## Aim of the task
In the material below, find each line with the word "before" and list it.
++++++++
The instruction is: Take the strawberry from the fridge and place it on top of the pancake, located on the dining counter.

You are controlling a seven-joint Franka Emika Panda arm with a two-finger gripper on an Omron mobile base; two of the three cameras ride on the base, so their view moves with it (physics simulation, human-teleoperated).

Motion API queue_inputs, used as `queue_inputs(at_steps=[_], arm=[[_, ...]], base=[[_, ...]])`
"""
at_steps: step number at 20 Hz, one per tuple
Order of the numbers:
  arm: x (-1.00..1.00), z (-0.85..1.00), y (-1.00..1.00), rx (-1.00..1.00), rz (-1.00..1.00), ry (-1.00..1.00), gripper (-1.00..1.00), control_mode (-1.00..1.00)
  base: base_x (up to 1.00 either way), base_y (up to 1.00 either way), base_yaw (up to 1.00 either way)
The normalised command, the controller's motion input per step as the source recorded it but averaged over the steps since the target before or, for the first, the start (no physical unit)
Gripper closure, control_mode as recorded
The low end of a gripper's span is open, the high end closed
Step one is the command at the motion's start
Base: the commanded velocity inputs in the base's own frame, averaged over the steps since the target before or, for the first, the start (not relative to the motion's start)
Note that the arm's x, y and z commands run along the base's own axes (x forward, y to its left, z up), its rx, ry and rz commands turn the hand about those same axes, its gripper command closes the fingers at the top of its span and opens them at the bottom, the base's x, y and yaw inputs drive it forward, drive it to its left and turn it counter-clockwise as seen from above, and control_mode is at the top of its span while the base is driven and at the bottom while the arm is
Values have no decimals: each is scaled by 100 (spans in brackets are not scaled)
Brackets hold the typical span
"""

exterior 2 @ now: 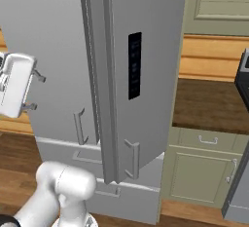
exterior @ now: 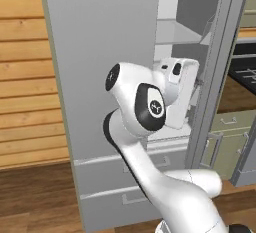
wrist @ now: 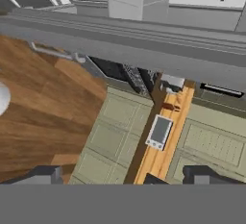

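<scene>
The fridge [exterior: 100, 52] is tall and light grey. Its left door is closed, and its right door [exterior 2: 146, 50] stands swung out toward me, seen nearly edge-on. Pale shelves [exterior: 177, 32] show in the gap between the doors. My gripper [exterior 2: 35, 92] is open at the mouth of that gap at mid height, with nothing between its fingers [exterior 2: 39, 78]. In the hand view the gripper [wrist: 125, 175] has its two dark tips far apart at the bottom, looking past the fridge's grey edge [wrist: 144, 45]. The strawberry, the pancake and the dining counter are out of view.
Pale green cabinets [exterior 2: 204, 172] under a brown countertop [exterior 2: 209, 104] stand right of the fridge, with a dark stove [exterior: 245, 72] beyond. A wood-panelled wall [exterior: 25, 77] runs on the left. Two fridge drawers [exterior: 105, 177] sit low behind my arm.
</scene>
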Motion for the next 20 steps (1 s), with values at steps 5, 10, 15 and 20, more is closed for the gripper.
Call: queue_inputs(at_steps=[5, 10, 15, 20], arm=[[92, -4, -69, 0, -2, 2, -100, -100], [83, -6, -56, -4, 0, 6, -100, -100], [39, -3, -58, -5, -1, 5, -100, -100], [14, 0, -47, -5, -2, 8, -100, -100]], base=[[0, 0, 0], [0, 0, 0], [0, 0, 0], [0, 0, 0]])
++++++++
## Written response
The normalised command, the controller's motion input per step as the source recorded it but averaged over the steps since the target before or, for the first, the start (no physical unit)
Base: the commanded velocity inputs in the base's own frame, averaged over the steps since the target before or, for the first, the start (not relative to the motion's start)

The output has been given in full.